Él muchacho sonreía.

—Ya lo creo.

—Se llama Benjamín como su papá.

—Me muero de ganas por conocerlo.

—Te va a encantar. —se quedó seria un instante.

—¿Qué pasa?¿Algo te molesta?

—¿Por qué traes la cara vieja?

—¿A que te refieres? —decía pensando en la ironía que significaba aquello.

—Tu cara, es la vieja —le decía al joven alto y robusto que ahora se encontraba sentado frente a ella sosteniéndole las manos.

—No entiendo —sonreía extrañado.

—¡Que es la que tenías en los viejos tiempos! —reía— Mi nueva cara es esta, con arrugas y canas. Pero tú sigues igual que antes. Tan masculino y joven como te conocí en aquel kiosco.

Al pronunciar las últimas palabras miró el jardín por la ventana y se perdió en él. Le dejó las manos para tomar té. El tiempo pasaba y ella no reaccionaba. Él se le acercó para darle un beso en la frente y abrazarla. Ella seguía inmóvil viendo el jardín hasta que sintió el beso en su frente y volteó a verle.

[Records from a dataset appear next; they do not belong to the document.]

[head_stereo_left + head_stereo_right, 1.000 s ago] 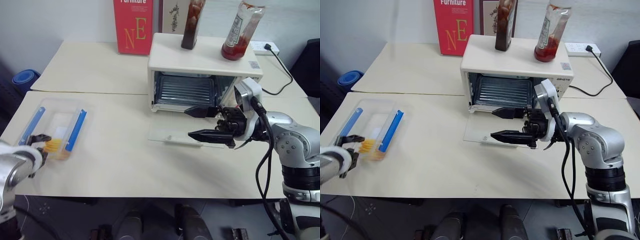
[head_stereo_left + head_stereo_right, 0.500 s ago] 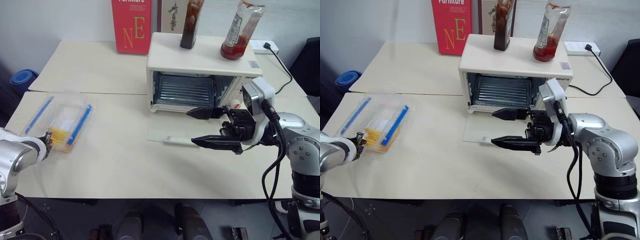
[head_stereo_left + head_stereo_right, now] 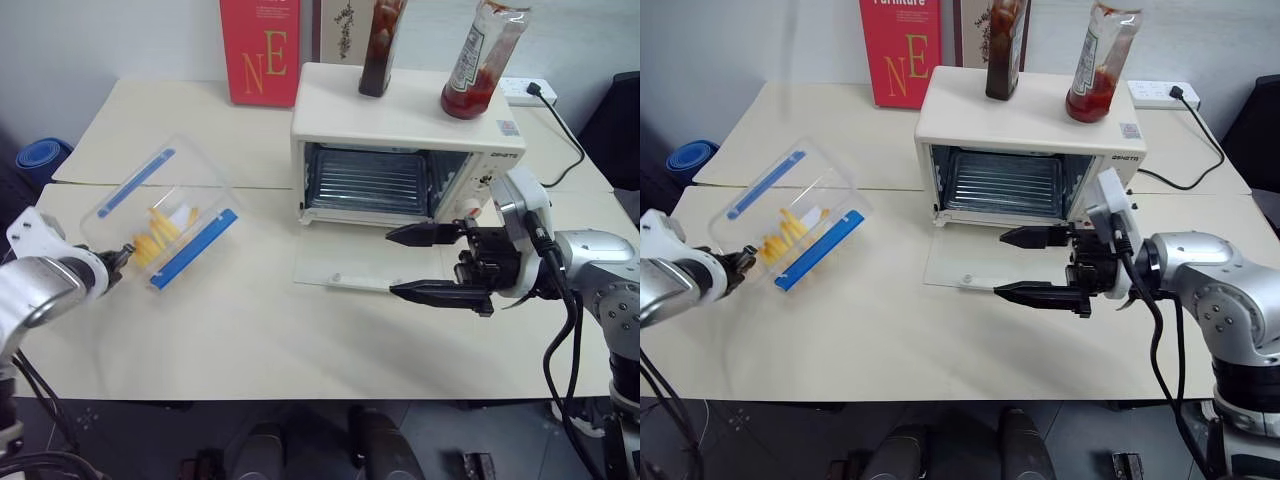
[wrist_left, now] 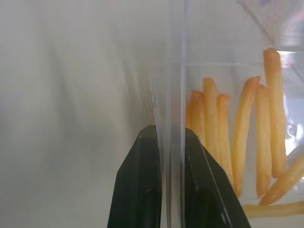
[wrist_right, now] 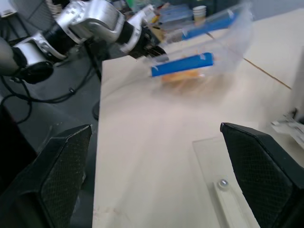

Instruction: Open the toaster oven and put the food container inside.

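Observation:
The food container (image 3: pixel 165 215), a clear tub with blue clip strips and yellow fries inside, hangs tilted above the table's left side. My left gripper (image 3: pixel 120 255) is shut on its near end wall; the left wrist view shows the black fingers (image 4: pixel 142 180) pinching the clear wall beside the fries (image 4: pixel 247 123). The cream toaster oven (image 3: pixel 405 130) stands at mid-table with its glass door (image 3: pixel 345 262) folded flat and its wire rack (image 3: pixel 368 180) exposed. My right gripper (image 3: pixel 392 263) hovers open over the door's right part, pointing left with nothing between its fingers.
A dark sauce bottle (image 3: pixel 378 45) and a red sauce bottle (image 3: pixel 478 60) stand on the oven's top. A red book (image 3: pixel 260 50) leans behind it. A power strip (image 3: pixel 520 92) and black cable (image 3: pixel 565 150) lie at the back right.
My left gripper closed on the container's end, then lifted it off the table, tilting it and carrying it up and toward the oven. The right gripper drifted slightly to the right, still open.

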Controlling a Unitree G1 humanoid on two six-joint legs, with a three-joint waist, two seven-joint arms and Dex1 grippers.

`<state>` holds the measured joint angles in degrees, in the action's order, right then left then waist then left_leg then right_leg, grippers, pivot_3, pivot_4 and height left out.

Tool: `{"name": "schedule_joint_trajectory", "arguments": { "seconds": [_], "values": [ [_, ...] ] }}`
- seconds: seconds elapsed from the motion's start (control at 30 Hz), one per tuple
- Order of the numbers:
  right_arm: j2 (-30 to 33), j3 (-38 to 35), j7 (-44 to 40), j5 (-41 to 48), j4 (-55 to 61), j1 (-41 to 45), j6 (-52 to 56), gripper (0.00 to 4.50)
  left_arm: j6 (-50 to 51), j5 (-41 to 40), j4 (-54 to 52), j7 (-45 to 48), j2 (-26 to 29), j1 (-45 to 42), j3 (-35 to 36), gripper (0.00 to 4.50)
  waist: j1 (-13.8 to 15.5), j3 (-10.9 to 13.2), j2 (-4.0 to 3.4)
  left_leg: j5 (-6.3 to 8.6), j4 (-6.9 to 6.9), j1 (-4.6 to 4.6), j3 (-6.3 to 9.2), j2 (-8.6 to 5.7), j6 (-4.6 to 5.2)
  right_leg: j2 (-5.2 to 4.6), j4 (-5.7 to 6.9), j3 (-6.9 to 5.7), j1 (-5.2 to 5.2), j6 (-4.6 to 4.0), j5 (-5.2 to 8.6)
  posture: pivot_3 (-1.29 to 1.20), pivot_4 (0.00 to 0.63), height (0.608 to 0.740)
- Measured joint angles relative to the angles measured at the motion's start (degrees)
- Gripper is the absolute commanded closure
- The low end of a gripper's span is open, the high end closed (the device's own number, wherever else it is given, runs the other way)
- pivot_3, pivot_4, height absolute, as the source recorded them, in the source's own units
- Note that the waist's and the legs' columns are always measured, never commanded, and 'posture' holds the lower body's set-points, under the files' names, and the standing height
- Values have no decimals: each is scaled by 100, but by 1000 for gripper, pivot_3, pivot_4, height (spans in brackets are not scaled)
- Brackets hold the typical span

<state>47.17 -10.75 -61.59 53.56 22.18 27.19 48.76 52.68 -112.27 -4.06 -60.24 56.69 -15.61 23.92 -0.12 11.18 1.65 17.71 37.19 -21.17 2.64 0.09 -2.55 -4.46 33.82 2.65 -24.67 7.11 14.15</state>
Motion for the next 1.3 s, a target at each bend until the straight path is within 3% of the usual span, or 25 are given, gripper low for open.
{"name": "schedule_joint_trajectory", "arguments": {
  "seconds": [0.17, 0.3, 0.47, 0.63, 0.9, 1.13, 1.3],
  "values": [
    [169, -448, 213, 101, 19, -379, 8, 0, 1191, 7, 55, 1039, 766, -324, -641, 4403, -2, 1, 0, 0, -4, 1, 1, 1, 1, 2, 0, -1, 0, -3, 2, 0, 150, 740],
    [233, -686, 428, 44, 188, -735, -33, 0, 1837, 124, 30, 1961, 1010, -1444, -1610, 4403, 29, 4, -3, -4, -2, -1, 5, -2, 4, 3, 1, -3, 2, -10, 6, 0, 150, 740],
    [341, -1158, 753, 141, 614, -1259, -7, 0, 2362, 548, 156, 2772, 364, -2543, -2748, 4403, 30, 4, -3, -6, 0, -5, 3, -8, 6, -1, 2, 2, 1, 2, 0, 0, 150, 740],
    [417, -1880, 1145, 445, 1088, -1854, 109, 0, 2739, 1280, 564, 3302, -465, -3538, -3387, 4403, 10, 6, 0, -8, 1, -6, 4, -7, 8, 1, 2, 3, 1, 6, -2, 0, 150, 740],
    [208, -2559, 1753, 754, 1686, -2903, 105, 0, 3004, 2647, 1759, 3647, -1824, -4606, -3545, 4403, 30, 8, 4, -17, 9, -6, 6, -18, 15, 0, 1, 10, 8, 19, -9, 0, 150, 740],
    [-79, -2503, 2149, 637, 1825, -3120, -286, 0, 3108, 3929, 2534, 3814, -2809, -5143, -3188, 4403, -2, 8, 4, -21, 5, -3, 2, -19, 13, 1, 4, 18, 4, 29, -14, 0, 150, 740],
    [-147, -2220, 2271, 488, 1824, -3122, -511, 0, 3174, 4546, 2637, 3821, -3280, -5142, -2635, 2839, 0, 8, 4, -23, 6, -5, 2, -19, 11, 0, 3, 20, 4, 33, -16, 0, 150, 740]
  ]
}}
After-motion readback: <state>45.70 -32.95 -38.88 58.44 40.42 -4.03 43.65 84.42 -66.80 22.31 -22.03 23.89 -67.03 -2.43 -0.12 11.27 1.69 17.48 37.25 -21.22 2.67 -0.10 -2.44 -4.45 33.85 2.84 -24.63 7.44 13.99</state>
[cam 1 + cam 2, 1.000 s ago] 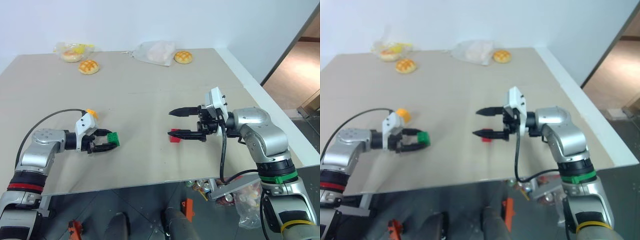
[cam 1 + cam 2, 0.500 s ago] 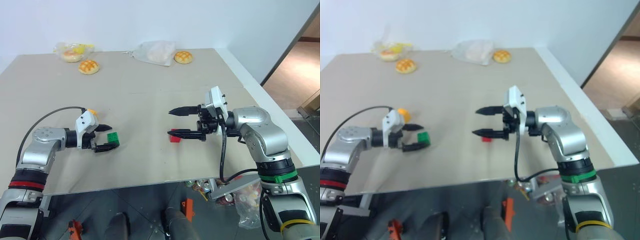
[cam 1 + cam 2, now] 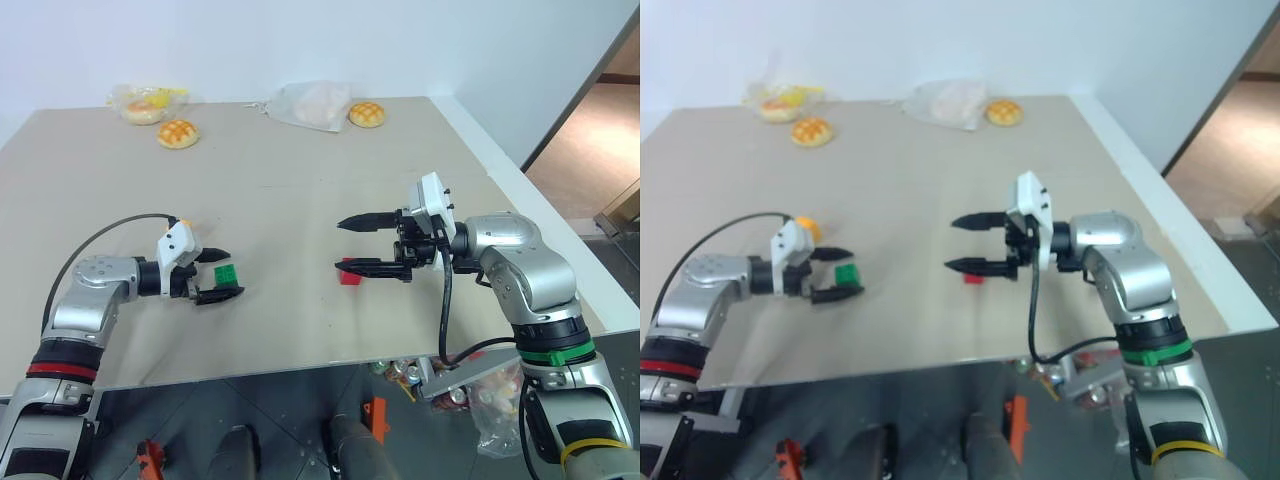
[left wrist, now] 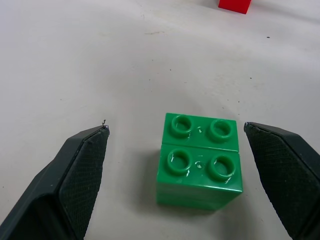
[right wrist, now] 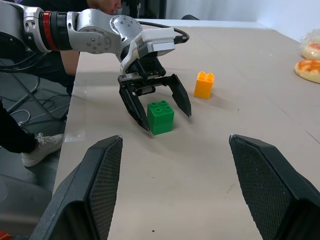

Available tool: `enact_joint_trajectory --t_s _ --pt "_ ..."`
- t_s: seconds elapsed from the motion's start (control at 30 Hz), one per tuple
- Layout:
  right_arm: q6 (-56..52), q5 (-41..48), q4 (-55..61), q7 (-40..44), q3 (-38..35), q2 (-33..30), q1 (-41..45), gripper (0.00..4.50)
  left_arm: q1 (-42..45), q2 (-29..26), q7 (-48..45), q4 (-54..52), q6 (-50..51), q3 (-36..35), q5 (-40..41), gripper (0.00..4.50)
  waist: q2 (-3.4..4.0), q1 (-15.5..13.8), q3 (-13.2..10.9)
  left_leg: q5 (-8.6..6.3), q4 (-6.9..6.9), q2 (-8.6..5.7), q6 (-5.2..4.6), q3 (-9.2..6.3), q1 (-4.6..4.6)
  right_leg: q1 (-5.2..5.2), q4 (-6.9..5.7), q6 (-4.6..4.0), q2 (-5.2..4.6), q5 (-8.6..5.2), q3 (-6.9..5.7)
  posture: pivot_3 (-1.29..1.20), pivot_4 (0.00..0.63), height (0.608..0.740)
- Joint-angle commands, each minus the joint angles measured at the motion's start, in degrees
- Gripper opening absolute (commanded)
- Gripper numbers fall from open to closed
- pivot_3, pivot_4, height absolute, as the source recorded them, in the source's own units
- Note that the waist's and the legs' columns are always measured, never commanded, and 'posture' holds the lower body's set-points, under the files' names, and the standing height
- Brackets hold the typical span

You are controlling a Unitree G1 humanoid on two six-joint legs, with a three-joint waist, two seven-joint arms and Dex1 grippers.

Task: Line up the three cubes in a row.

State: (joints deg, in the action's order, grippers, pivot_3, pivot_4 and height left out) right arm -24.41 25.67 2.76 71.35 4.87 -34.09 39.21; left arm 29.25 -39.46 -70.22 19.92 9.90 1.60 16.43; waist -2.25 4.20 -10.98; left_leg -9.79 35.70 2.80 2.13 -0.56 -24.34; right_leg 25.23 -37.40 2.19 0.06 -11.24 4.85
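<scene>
Beige table fills the head views: the left tool is spread wide, the green cube standing free between its fingers; the right tool gapes empty above the red cube. Left wrist view: green cube untouched between both pads. Right wrist view: the orange-yellow cube stands just beyond the left tool.

The right claw stands with its fingers wide apart over the beige tabletop. Beyond them the left claw straddles the green cube, both fingers clear of it. The orange-yellow cube stands nearby.
</scene>
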Motion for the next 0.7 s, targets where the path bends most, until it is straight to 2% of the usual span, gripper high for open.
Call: enact_joint_trajectory --t_s 0.03,0.2,0.3,0.43,0.53,0.7 --pt "0.7 0.5 0.8 0.4 -0.2 -0.2 1.5 3.54 -0.7 -1.3 -1.0 -0.7 -0.4 -1.0 0.1 4.47 0.0 0.0 0.0 0.0 0.0 0.0 0.0 0.0 0.0 0.0 0.0 0.0 0.0 0.0 0.0 0.0 0.15 0.74" --pt "0.7 0.4 0.5 0.5 -0.1 0.0 1.8 3.54 -1.4 -2.0 -1.3 -0.8 -0.8 -0.8 -0.7 4.47 0.0 0.0 0.0 0.0 -0.01 0.0 0.0 0.0 0.0 0.01 0.0 0.0 0.0 0.0 0.0 0.0 0.15 0.74" --pt "0.8 0.4 0.5 0.5 0.0 0.1 1.8 3.54 -1.7 -1.6 -0.7 -0.2 -1.7 -0.8 -1.1 3.69 0.0 0.0 0.0 0.0 0.0 0.0 0.0 0.0 0.0 0.0 0.0 -0.03 0.0 -0.02 0.0 0.0 0.15 0.74" --pt "0.8 0.4 0.4 0.6 0.0 0.2 1.8 3.54 -1.9 -1.5 -0.7 -0.6 -1.7 -0.7 -1.0 2.3 0.0 0.0 0.0 0.0 0.02 0.0 0.0 0.0 0.0 -0.01 0.0 -0.03 0.0 -0.01 0.0 0.0 0.15 0.74" --pt "0.8 0.3 0.4 0.6 0.0 0.2 1.8 3.54 -1.6 -1.3 -0.6 -0.7 -1.5 -0.6 -0.9 1.44 0.0 0.0 0.0 0.0 0.0 0.0 0.0 0.0 0.0 0.0 0.0 -0.03 0.0 -0.02 0.0 0.0 0.15 0.74" --pt "0.6 0.5 0.5 0.8 -0.6 -0.5 1.4 3.54 0.4 -0.2 -1.0 -0.9 -1.0 0.3 -0.8 1.38 0.0 0.0 0.0 0.0 0.01 0.0 0.0 0.0 0.0 -0.01 0.0 -0.02 0.0 -0.01 0.0 0.0 0.15 0.74"
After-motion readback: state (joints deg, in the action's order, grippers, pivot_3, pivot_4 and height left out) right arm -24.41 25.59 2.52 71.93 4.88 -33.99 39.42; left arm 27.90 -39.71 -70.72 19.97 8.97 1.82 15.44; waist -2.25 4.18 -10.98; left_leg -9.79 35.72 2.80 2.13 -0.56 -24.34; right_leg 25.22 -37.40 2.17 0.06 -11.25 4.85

—Te quiero Verónica —dijo el muchacho.

—Yo más que a nadie, Oscar, te amo —dijo presionándole fuerte los brazos.

Y siguió viendo el jardín.

El joven caminó hacia la salida y se topó con una mujer con uniforme.

—¿Terminó la visita? —preguntó la enfermera mientras le daba un bolígrafo para que registrara su visita en una hoja que estaba sobre la barra.

—Sí hoy está más ausente que otras veces ¿Le puedo pedir algo? —Decía escribiendo su nombre en la hoja— Es algo simple, pero aunque no lo diga  —le pasaba el bolígrafo junto con un billete—, a mi abuela le gusta el jardín de su ventana así, descuidado y todo. Entonces si es posible por favor no lo arreglen tanto, solo lo suficiente para mantenerlo igual ¿Está bien?

—No hay problema, hijo —dijo la enfermera tomando las cosas.